If the input and output ports have a different schema, then your code must create a tuple instance that matches the schema. Typically, a mutable OutputTuple instance is created and then its attributes are set as required.

The OutputTuple.assign() method sets attributes in the tuple from the passed-in tuple for those attributes that match, that is, have a matching name and SPL type. Here the assign() method is used to copy fields from the input tuple to the output tuple. Any attributes that are not otherwise explicitly set are set to their default values.

// Submit any tuple with a sensor reading greater than 0.8
if (tuple.getFloat("sensorReading") > 0.8) {
    OutputTuple outputTuple = output.newTuple();
    outputTuple.assign(tuple);
    output.submit(outputTuple);
}

Thus this example behaves as the previous example, but allows the output port schema to be different from the input port's schema.

OutputTuple has a number of setter methods to allow individual attributes to be set. Thus it allows the outgoing tuple to be enriched with other data or data that is derived from the input tuple's data. Here the example is expanded to add a time stamp and a city name that is based on the incoming tuple's postal code to the outgoing tuple. Thus the expectation is that the output port's schema has a number of attributes in common with the input port schema and adds two attributes, ts and city.

// Submit any tuple with a reading greater than 0.8
if (tuple.getFloat("reading") > 0.8) {
    OutputTuple outputTuple = output.newTuple();
    outputTuple.assign(tuple);

    outputTuple.setTimestamp("ts", Timestamp.currentTime());
    outputTuple.setString("city",Location.getCity(tuple.getString("zipcode)")));
    output.submit(outputTuple);
}

The StreamSchema interface has a number of methods to create immutable Tuple objects from other objects include from Maps, Lists, and other Tuple objects. These methods can also be used to create tuples to be submitted to output ports.
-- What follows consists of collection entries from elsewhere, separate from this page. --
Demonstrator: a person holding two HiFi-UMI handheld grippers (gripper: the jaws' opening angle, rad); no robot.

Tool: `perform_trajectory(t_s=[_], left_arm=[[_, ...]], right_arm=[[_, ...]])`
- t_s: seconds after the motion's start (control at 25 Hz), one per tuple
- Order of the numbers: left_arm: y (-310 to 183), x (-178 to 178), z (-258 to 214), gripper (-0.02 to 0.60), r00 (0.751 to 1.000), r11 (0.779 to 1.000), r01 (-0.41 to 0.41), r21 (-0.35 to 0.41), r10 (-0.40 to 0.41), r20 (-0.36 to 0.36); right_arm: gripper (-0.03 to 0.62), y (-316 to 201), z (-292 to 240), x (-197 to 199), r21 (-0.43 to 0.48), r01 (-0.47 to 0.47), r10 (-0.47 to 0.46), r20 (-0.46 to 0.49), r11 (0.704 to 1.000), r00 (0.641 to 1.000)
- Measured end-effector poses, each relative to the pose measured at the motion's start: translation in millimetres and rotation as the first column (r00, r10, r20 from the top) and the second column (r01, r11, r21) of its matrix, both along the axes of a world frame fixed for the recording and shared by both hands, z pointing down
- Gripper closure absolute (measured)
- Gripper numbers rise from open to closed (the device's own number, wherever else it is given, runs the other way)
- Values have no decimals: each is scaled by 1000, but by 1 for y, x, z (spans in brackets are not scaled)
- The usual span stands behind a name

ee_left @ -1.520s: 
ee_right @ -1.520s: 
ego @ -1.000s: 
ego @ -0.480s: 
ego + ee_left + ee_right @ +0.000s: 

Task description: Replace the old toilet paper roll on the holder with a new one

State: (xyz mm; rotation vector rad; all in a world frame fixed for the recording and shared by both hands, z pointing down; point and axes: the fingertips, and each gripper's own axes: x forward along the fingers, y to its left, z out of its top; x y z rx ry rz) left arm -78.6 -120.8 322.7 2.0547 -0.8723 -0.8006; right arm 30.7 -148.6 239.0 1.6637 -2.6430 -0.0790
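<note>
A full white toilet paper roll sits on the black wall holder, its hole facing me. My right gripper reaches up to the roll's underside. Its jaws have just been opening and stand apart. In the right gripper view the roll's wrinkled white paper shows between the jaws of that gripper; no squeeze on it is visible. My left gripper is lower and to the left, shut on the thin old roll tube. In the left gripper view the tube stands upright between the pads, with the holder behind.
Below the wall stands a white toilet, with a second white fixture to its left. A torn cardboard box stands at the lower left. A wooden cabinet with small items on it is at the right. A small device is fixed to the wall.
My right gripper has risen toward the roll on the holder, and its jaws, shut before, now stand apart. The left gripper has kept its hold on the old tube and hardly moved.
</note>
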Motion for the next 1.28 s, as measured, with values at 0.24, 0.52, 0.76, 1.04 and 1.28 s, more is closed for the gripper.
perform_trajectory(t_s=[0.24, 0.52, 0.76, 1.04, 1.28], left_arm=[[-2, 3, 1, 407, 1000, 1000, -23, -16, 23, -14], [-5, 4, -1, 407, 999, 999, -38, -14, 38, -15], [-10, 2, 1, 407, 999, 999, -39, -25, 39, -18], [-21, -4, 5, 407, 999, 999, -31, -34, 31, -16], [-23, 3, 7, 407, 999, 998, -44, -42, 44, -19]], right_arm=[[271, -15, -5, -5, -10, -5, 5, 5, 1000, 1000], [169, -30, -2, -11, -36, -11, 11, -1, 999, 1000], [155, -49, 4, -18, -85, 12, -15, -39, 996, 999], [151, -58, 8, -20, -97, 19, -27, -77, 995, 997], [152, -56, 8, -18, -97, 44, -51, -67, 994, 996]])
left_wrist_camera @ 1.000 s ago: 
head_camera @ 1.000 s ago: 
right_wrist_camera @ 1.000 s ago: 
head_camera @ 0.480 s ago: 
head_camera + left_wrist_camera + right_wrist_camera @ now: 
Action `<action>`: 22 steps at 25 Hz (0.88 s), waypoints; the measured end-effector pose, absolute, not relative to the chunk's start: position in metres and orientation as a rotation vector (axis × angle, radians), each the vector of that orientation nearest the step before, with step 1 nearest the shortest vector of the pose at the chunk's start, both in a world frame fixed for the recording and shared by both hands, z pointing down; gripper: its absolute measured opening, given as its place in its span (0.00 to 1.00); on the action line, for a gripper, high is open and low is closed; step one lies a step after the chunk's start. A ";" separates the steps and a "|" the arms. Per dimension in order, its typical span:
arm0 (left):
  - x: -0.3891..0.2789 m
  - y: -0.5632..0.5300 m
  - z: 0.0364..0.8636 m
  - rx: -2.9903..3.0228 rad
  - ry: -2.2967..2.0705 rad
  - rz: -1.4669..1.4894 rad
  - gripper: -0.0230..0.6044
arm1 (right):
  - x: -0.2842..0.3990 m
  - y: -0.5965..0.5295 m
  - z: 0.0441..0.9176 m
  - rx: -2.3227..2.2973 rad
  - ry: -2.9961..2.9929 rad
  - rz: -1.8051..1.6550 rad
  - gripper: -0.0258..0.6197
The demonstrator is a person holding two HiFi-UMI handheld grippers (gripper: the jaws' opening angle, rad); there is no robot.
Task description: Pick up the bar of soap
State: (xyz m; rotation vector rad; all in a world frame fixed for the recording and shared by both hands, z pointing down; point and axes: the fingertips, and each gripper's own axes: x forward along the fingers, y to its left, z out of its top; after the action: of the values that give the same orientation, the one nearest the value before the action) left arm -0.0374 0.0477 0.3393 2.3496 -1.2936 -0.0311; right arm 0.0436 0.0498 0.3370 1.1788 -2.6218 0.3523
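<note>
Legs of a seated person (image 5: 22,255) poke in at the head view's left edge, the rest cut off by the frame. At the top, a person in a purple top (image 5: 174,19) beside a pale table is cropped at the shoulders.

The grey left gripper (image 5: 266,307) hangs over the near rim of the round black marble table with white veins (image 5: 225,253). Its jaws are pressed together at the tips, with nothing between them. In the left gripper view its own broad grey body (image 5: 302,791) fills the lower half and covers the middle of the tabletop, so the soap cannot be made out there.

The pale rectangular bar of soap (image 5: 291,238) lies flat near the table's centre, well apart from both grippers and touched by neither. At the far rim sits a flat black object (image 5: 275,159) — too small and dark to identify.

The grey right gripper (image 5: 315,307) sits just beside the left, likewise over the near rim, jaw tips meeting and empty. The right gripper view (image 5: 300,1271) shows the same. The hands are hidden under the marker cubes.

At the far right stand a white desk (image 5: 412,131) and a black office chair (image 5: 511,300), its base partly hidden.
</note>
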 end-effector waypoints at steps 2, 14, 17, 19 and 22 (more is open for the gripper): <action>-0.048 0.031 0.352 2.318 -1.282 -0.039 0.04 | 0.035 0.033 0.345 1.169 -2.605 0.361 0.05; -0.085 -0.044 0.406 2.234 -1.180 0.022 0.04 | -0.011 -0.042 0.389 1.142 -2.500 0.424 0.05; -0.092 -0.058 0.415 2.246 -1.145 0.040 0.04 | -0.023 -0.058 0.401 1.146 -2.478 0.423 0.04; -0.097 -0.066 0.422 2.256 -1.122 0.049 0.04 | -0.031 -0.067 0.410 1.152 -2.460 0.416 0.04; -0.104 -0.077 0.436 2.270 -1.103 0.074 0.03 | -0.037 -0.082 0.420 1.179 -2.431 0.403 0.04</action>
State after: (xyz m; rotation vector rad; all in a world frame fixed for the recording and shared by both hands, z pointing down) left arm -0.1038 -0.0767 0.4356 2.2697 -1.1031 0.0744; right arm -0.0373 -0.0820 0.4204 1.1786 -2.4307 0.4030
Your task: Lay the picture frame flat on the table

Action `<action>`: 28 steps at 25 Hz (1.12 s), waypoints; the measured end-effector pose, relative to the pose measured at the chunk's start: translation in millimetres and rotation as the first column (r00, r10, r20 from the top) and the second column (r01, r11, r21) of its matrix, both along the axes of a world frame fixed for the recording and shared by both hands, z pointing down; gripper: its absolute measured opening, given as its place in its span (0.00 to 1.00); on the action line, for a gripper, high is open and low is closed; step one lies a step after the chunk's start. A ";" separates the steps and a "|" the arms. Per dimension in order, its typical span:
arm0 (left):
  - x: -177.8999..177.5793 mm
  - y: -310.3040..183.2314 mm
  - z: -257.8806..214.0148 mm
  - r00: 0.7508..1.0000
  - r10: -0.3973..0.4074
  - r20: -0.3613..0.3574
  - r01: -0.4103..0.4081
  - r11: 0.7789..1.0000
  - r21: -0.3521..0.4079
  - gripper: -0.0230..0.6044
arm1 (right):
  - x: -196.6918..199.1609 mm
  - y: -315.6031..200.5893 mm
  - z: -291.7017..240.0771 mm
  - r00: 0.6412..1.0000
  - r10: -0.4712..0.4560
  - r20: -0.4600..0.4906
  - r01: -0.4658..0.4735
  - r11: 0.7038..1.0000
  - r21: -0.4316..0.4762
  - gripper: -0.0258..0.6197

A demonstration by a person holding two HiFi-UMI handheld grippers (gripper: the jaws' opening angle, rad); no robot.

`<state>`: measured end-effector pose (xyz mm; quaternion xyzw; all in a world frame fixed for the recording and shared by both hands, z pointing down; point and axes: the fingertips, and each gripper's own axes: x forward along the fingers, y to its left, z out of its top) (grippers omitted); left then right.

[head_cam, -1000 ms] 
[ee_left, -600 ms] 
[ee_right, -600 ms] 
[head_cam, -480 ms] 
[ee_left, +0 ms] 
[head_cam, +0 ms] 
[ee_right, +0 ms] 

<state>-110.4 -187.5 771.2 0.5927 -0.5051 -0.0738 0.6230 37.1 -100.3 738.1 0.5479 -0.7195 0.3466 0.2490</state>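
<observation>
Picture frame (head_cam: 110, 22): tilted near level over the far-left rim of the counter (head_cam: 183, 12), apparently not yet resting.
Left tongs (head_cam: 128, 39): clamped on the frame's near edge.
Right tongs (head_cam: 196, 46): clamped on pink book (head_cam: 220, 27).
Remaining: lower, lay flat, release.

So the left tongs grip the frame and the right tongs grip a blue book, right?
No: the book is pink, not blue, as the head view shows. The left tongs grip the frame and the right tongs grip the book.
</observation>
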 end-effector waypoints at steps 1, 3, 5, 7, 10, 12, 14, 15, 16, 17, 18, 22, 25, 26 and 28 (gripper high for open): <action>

A number of sample classes are provided to demonstrate operators that are implemented in Java:
  • com.ibm.streams.operator.samples.operators.DecimalScaleSetter: Operator that submits a tuple for every input tuple, modifying a single decimal attribute by setting its scale (see java.math.BigDecimal.scale()).
  • com.ibm.streams.operator.samples.patterns.TupleInTupleOut: An abstract pattern class that exposes filtering and transformation to a subclass but hides the mechanics of tuple reception and submission. For each incoming tuple, the filter() method of the subclass is called and if it returns false no further processing for that tuple is done. If true is returned, then transform() is called. Transform allows the subclass to set the attributes of the outgoing tuple and return true to deliver the tuple to the output port.
  • com.ibm.streams.operator.samples.operators.Regex: Operator that extends the TupleInTupleOut class to filter with regular expressions from the standard java.util.regex package.